= Exercise description =
In how many lines of the material below does the string "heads" appear? Answer with a single number.

------------------------

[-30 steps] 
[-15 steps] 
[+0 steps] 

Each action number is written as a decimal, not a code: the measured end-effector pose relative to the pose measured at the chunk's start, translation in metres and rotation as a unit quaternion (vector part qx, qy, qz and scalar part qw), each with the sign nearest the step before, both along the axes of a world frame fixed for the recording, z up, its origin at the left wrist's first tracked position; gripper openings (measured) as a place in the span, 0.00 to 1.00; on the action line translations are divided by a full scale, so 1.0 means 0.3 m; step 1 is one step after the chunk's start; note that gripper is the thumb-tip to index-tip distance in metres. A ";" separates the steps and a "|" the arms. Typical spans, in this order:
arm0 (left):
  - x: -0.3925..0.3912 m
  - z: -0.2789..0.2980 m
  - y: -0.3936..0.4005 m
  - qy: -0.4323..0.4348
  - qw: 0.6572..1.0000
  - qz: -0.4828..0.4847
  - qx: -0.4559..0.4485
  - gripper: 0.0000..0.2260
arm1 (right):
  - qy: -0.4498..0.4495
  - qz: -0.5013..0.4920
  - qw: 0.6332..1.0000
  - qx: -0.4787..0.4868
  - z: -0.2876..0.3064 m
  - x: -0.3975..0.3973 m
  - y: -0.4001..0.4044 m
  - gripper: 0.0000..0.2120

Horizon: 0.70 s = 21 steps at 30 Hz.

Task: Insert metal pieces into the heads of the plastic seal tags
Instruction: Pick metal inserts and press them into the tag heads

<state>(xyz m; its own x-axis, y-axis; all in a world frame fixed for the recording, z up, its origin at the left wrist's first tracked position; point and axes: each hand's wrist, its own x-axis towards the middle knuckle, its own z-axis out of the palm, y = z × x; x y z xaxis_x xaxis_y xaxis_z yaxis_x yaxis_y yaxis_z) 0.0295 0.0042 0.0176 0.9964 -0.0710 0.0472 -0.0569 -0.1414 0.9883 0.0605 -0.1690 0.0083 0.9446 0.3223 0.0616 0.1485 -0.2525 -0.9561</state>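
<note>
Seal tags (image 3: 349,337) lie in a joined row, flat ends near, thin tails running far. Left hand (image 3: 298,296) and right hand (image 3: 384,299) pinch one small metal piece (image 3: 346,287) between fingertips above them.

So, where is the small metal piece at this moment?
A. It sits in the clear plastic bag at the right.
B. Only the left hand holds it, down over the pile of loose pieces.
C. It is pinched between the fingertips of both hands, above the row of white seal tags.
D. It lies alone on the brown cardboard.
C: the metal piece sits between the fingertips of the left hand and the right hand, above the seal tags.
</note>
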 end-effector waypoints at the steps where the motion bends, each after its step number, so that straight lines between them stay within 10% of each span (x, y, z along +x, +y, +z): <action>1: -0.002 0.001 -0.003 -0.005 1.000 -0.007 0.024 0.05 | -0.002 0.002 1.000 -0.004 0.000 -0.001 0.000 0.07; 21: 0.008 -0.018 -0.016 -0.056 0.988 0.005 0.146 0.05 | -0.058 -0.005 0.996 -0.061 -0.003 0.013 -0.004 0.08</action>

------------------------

= Answer box =
2